While I agree with the general points you were making, there are two things that you stated here that aren't accurate. If you added 1 car lease and 1 CC the most you could have added was 2 inquiries [with respect to FICO scoring], not 5. If in getting the car lease they did multiple inquiries it still only counts as 1; it doesn't matter if they did 1, 3, 10+ any time you get multiple inquiries at the same time from a dealership rate-checking for you it is viewed under FICO scoring as a single inquiry. Also, an AAoA change from 10 months to 7 months I don't believe crosses any threshold, so FICO scoring wouldn't see an AAoA change there and you wouldn't lose any points because of it. I know 1 year is a threshold and perhaps 6 months, but not in between.

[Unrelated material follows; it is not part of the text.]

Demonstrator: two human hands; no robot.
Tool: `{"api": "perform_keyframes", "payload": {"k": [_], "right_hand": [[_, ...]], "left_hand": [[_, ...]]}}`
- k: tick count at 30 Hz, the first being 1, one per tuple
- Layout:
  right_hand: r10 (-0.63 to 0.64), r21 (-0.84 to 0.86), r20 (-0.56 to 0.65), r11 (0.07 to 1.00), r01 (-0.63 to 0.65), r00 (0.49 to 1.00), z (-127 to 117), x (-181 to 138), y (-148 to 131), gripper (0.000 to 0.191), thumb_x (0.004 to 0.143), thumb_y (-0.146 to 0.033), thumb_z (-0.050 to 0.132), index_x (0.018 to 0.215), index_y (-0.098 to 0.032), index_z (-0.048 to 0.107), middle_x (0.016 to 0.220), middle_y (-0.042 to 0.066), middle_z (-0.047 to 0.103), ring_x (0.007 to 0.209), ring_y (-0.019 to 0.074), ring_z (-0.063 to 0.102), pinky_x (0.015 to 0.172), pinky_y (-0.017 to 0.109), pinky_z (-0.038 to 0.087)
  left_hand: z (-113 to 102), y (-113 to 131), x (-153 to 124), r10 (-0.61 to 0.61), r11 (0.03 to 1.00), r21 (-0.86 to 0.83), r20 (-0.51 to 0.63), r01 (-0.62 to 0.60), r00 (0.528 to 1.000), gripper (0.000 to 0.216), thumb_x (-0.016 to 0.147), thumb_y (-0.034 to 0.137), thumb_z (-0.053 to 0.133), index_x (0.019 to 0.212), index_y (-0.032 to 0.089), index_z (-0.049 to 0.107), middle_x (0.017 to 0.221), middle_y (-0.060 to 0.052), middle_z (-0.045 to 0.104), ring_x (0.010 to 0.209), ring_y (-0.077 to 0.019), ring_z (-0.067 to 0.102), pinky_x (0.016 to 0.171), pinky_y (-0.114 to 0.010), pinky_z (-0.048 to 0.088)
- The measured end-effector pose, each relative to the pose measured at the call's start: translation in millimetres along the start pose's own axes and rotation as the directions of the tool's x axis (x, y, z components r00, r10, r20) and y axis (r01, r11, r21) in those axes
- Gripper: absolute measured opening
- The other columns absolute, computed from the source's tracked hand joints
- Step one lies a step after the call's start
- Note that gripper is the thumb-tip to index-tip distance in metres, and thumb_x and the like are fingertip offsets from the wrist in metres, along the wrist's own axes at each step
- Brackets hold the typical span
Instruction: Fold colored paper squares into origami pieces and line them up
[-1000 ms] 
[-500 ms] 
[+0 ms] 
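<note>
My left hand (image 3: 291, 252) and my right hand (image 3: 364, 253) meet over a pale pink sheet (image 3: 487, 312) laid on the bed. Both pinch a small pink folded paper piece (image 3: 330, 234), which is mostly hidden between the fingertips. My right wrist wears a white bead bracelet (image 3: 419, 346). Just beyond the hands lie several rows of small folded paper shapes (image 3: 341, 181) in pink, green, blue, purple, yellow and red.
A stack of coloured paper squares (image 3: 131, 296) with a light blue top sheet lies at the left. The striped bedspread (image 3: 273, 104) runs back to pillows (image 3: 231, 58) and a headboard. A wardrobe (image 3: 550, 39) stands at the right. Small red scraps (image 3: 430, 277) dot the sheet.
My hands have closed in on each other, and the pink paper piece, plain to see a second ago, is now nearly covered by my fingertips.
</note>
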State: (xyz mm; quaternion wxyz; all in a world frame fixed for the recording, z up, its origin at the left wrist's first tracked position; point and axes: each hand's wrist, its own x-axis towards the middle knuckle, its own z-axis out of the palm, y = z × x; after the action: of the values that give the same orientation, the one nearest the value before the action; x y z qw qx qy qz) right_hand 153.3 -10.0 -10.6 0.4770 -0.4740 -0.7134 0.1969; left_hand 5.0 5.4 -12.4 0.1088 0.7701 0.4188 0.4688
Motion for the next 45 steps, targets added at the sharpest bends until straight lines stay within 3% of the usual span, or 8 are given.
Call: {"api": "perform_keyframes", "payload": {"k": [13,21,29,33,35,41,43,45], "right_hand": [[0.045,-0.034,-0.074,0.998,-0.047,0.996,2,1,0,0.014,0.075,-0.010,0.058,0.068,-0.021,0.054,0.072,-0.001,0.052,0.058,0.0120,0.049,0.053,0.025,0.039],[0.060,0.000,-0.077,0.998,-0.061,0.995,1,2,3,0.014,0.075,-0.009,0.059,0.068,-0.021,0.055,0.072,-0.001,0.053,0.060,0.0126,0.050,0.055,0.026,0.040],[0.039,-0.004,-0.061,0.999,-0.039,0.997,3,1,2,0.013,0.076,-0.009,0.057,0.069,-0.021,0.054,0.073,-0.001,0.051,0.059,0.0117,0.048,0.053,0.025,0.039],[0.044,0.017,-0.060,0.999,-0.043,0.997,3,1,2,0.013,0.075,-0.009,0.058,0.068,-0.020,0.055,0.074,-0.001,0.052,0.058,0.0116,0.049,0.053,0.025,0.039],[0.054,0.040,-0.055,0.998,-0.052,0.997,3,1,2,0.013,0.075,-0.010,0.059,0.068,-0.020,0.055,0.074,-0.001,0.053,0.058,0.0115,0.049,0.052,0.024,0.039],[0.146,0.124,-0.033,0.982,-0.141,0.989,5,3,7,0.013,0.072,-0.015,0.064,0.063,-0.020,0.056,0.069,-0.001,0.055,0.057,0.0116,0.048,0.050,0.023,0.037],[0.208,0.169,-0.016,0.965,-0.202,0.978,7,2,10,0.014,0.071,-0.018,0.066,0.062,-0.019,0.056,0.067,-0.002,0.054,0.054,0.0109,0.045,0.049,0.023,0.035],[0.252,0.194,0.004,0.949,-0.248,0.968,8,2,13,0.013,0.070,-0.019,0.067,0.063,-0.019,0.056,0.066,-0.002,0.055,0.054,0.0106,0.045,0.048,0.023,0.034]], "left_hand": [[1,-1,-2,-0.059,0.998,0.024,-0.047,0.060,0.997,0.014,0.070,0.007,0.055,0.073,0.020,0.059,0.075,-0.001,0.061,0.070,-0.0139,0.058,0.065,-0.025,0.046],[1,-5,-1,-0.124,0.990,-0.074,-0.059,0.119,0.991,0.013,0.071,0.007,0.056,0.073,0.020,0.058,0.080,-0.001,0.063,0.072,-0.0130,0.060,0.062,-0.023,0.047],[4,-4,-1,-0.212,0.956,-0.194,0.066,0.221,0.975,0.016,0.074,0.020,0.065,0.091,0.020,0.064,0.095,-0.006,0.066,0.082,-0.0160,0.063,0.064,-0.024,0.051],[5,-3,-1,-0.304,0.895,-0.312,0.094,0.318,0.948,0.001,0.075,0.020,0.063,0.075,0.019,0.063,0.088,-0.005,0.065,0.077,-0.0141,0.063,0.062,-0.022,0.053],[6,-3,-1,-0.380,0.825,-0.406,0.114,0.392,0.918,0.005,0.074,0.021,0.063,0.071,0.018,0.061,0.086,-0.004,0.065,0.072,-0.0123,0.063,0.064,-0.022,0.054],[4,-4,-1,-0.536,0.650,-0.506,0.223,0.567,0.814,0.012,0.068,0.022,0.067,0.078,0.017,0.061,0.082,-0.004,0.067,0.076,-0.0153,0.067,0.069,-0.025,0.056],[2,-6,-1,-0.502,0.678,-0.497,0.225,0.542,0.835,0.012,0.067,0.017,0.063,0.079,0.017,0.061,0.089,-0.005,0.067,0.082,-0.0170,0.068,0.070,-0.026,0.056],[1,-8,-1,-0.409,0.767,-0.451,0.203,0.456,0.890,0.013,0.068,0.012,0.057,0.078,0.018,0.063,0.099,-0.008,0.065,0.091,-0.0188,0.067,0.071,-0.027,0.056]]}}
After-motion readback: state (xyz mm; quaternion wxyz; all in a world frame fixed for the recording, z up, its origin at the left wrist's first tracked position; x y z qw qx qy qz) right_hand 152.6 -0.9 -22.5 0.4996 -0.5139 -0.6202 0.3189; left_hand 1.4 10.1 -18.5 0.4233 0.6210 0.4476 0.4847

Your score dropped for a couple of reasons. One, you received 2 inquiries. Especially if they were on the same bureau, this could play a big role in a score drop on a very thin or new file, which judging from your AAoA you may possess. Two, you added an installment loan which is at or near 100% of it's original balance. Until you get to below 70% of the original balance on that loan, you won't see a score increase from that installment loan. Finally, the simple addition of new accounts can temporarily impact your score.

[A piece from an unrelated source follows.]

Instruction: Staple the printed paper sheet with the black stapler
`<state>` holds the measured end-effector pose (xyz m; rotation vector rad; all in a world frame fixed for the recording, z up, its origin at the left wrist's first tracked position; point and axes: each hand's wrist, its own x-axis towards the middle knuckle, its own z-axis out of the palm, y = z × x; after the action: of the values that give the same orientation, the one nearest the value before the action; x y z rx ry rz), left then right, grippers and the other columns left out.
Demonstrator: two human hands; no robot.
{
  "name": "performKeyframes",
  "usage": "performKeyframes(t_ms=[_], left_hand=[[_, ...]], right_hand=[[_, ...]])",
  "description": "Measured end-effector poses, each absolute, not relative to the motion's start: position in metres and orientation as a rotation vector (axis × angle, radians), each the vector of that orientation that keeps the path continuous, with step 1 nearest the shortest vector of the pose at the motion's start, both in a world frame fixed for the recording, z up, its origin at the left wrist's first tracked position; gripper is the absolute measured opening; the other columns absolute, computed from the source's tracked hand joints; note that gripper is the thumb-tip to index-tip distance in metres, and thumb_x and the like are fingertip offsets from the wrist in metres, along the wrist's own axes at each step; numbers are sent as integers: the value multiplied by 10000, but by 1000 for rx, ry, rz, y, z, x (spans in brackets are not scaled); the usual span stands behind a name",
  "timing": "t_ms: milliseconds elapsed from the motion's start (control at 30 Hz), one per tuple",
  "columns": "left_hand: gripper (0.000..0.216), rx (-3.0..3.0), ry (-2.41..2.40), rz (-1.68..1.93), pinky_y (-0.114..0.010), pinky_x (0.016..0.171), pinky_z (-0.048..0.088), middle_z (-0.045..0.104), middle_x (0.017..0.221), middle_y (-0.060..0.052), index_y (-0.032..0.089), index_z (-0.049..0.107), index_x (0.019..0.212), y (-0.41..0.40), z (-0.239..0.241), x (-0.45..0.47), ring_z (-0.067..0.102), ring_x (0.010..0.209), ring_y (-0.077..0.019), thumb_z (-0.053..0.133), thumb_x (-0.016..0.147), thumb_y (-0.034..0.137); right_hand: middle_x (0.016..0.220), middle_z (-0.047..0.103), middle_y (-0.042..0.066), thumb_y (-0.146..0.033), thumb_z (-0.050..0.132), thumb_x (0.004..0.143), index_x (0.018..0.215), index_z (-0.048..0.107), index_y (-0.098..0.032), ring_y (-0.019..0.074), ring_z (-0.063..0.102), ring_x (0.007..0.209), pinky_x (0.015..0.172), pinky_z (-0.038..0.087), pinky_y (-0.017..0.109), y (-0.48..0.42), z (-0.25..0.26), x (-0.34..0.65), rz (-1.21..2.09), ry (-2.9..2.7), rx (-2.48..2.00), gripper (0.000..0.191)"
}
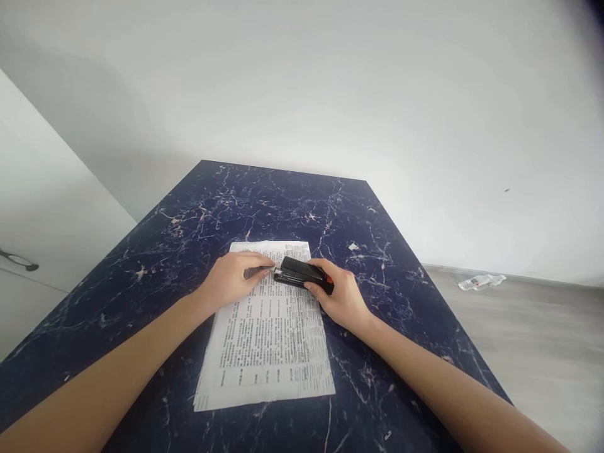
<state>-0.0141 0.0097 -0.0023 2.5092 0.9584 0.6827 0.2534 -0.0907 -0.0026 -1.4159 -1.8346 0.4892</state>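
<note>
A black stapler (302, 272) with a red end lies across the upper part of a stack of printed paper sheets (268, 340) on a dark blue marble-patterned table (198, 214). My right hand (340, 298) is closed around the stapler's rear end. My left hand (234, 277) rests on the paper, its fingertips pinched at the stapler's metal front end, where something thin and silvery shows.
A small white scrap (353, 246) lies on the table beyond the stapler. White walls stand behind and left. On the grey floor at right lies a crumpled clear plastic wrapper (481, 282). The table's right edge runs diagonally beside my right forearm.
</note>
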Motion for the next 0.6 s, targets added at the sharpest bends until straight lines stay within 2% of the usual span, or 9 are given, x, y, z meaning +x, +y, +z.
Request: performKeyframes(t_ms=[267, 467, 533, 600], left_hand=[[388, 2934, 648, 584, -381, 788, 659, 751, 1280, -63, 245, 709, 1330, 19, -6, -26, 734, 1109, -258, 424, 1069, 208], [317, 2565, 569, 627, -413, 980, 630, 763, 1260, -37, 306, 738, 1296, 21, -4, -34, 750, 1098, -222, 572, 1032, 250], [261, 2366, 521, 601, -388, 962, 642, 785, 1201, -34, 318, 784, 1207, 18, 0, -34, 773, 1036, -214, 654, 987, 266], [194, 2190, 481, 578, -360, 877, 667, 809, 1114, -41, 305, 826, 1100, 12, 4, -31, 793, 930, -210, 716, 941, 281]], right_hand=[[1047, 736, 21, -177, 664, 913, 1179, 635, -257, 207, 685, 892, 793, 532, 322, -91, -1, 252, 496, -1822, -1423, 279], [1028, 747, 22, -185, 682, 903, 1149, 678, -251, 216, 693, 895, 805, 536, 349, -89, -1, 260, 596, -1760, -1419, 255], [1040, 748, 28, -219, 702, 910, 1146, 696, -249, 223, 697, 914, 816, 540, 361, -88, -2, 265, 704, -1733, -1364, 238], [1043, 744, 41, -274, 720, 924, 1159, 708, -241, 226, 695, 910, 802, 546, 366, -88, -3, 268, 832, -1737, -1256, 238]])
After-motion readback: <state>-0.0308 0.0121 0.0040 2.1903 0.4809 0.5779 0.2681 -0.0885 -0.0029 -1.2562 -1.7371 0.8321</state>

Diary, I was where you are 2 years ago. I had no credit and we wanted to buy a house. I got 3 credit cards which really boosted my score. I stopped at that point so it didn't hurt when we applied for a mortgage. I went on an app spree after we closed (last August). I saw scores climbing. I stopped applying. Accounts have to age and inquiries have age. Once your available credit line hits $100k, you will stop gaining any possible scoring points for new accounts (according to tips I received on my credit factors reports) Two months just isn't enough to see scores climb. Credit is a marathon, not a sprint.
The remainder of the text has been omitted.